You can also use antibacterial ointment on burns. But don’t use butter, oil, salve or cocoa butter because they raise infection risk, Watson says.

“On unbroken skin, use a cold pack,” she says. “And if the burn blister is broken, just wash with plain soap, apply a little antibacterial ointment, and wrap lightly with a bandage.”

8. Mild pain relievers. When someone in your family has a headache or other minor ache, you don’t want to scramble for a painkiller.

Ibuprofen (Advil) or acetaminophen (Tylenol) are fine for minor pains, but remember to have kids’ varieties on hand if needed, Singh notes.

“Check the dosage, because children take doses based on their weight.”

9. Hydrocortisone cream.
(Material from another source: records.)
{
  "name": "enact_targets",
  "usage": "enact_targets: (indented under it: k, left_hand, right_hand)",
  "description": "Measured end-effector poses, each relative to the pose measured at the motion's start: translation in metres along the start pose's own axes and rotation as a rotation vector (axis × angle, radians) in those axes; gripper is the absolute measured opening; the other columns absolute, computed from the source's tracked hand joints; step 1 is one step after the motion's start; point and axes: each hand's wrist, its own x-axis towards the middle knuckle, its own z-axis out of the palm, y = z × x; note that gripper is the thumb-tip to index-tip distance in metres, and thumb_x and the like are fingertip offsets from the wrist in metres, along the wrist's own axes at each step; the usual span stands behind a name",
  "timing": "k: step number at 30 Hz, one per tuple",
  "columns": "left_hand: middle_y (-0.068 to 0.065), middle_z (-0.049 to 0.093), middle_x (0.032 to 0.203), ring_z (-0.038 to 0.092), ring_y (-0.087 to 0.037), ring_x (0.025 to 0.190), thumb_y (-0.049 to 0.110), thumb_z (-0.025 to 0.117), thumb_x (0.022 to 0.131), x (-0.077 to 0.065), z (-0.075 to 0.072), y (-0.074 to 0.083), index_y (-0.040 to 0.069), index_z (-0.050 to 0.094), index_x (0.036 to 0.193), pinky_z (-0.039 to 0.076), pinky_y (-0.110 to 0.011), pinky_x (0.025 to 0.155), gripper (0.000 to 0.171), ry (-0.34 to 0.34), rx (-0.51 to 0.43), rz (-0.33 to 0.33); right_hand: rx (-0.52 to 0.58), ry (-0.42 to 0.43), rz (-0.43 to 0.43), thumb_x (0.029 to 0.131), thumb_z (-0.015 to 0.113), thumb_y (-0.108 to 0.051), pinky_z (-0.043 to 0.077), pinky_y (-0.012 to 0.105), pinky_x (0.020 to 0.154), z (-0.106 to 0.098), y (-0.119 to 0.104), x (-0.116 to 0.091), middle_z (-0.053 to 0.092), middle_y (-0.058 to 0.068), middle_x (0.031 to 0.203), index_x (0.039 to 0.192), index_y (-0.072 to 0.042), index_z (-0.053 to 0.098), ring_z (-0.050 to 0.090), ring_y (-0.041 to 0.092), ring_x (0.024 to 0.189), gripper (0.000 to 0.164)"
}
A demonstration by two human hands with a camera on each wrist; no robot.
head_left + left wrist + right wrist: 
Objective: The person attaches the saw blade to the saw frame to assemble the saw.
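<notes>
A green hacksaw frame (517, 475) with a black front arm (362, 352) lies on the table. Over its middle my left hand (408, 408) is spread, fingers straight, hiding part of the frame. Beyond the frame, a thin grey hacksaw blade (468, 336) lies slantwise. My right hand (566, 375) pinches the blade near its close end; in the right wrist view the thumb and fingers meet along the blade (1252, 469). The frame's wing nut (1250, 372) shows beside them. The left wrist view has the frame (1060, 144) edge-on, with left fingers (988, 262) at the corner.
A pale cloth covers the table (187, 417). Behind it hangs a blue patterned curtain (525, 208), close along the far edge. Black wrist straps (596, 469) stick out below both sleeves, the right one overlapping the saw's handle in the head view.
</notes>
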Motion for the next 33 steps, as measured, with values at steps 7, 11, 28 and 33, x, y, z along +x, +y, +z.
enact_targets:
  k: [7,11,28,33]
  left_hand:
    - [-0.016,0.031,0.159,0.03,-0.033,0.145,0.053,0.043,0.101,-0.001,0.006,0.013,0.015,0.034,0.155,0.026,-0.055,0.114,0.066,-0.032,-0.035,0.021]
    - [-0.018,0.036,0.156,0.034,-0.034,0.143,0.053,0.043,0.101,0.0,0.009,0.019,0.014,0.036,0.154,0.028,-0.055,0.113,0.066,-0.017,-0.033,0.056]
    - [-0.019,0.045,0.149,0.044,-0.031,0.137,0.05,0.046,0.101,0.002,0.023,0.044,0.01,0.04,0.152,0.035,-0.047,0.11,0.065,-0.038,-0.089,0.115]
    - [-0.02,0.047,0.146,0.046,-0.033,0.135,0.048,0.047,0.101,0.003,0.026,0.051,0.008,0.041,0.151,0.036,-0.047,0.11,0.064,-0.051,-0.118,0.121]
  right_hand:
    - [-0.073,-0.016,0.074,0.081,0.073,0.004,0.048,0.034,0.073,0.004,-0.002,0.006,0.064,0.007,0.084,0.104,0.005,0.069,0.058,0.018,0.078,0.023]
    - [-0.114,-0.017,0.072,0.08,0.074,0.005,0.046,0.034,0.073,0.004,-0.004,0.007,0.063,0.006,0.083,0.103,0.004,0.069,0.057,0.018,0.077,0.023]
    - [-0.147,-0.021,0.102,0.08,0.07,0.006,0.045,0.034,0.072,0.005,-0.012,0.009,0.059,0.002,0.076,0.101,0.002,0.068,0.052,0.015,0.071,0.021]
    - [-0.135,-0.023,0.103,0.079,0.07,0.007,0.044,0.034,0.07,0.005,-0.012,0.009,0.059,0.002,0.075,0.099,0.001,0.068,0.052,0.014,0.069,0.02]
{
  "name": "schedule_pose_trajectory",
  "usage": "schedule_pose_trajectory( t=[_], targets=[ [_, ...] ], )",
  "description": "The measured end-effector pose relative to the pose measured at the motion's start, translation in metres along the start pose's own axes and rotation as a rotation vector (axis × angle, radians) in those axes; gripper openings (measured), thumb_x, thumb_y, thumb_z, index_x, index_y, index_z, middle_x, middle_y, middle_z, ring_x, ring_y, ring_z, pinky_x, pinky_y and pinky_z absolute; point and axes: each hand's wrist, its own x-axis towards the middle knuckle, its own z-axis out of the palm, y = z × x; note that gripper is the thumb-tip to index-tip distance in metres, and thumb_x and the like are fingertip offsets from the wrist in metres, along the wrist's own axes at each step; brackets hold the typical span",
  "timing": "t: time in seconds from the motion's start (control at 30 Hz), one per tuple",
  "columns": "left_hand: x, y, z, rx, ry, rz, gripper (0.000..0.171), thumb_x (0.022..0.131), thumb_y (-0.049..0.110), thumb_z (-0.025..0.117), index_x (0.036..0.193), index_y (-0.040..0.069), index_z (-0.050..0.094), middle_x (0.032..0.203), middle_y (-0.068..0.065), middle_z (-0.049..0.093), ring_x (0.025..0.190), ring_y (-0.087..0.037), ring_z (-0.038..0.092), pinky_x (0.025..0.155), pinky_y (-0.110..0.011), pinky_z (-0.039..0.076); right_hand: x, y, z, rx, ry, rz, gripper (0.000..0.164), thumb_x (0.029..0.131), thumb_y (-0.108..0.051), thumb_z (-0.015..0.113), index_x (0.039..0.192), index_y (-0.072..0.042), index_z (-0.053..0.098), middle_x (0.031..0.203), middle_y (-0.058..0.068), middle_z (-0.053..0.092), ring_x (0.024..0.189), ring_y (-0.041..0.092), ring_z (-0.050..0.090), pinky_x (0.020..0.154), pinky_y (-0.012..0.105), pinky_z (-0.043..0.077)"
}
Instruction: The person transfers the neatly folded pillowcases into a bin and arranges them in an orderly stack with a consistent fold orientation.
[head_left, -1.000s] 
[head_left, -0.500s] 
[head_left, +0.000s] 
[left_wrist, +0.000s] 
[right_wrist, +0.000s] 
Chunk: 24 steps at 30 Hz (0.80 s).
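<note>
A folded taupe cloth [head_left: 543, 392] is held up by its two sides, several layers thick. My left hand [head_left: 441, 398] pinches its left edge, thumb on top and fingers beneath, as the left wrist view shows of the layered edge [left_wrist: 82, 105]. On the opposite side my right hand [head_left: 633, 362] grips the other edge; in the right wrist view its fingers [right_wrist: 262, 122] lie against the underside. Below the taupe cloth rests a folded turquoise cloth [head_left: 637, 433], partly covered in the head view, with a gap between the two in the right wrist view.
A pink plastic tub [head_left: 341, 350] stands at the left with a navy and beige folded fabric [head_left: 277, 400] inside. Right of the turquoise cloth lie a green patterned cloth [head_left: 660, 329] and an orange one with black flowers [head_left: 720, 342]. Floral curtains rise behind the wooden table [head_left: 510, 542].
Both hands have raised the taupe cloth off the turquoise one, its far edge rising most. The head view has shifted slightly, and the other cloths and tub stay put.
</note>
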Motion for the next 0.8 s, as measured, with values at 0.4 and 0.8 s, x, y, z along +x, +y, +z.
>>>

This contains an inflammation-reducing steroid hormone, and can take the itch out of insect bites, poison oak and ivy, and some rashes.

Apply a small amount, and don’t use it for more than a few days at a time without consulting your doctor. Long-term use can raise risk of side effects, notes Debra Wattenberg, M.D., assistant clinical professor of dermatology at Mount Sinai Hospital in New York.

10. Emergency contact phone numbers.
In case of a medical emergency, tape the contact information for your doctor, pharmacy and the local Poison Control Center (for ingestion of or exposure to toxins) to the inside of your medicine cabinet or first-aid kit.

Toss These… Today!
Now that you know what should be in your medicine cabinet, here’s what to throw out. The following products do more harm than good:

Mercurochrome and betadine. Experts now say that these old-school, wound-cleansing antiseptics can delay healing.

“The new, fragile cells responsible for a wound’s healing are easily damaged by the toxic effects of these agents,” Singh says.

Syrup of ipecac. The American Pediatric Association no longer recommends taking this to induce vomiting after swallowing something dangerous, Singh says. “By causing vomiting, there’s a risk of [inhaling stomach contents into the lungs].”

Rather than wasting time on a risky and possibly ineffective treatment, call 911 or poison control if a family member has swallowed a toxic substance.

Anything old, smelly, runny or outdated. Experts advise that you clean out your medicine cabinets once a year.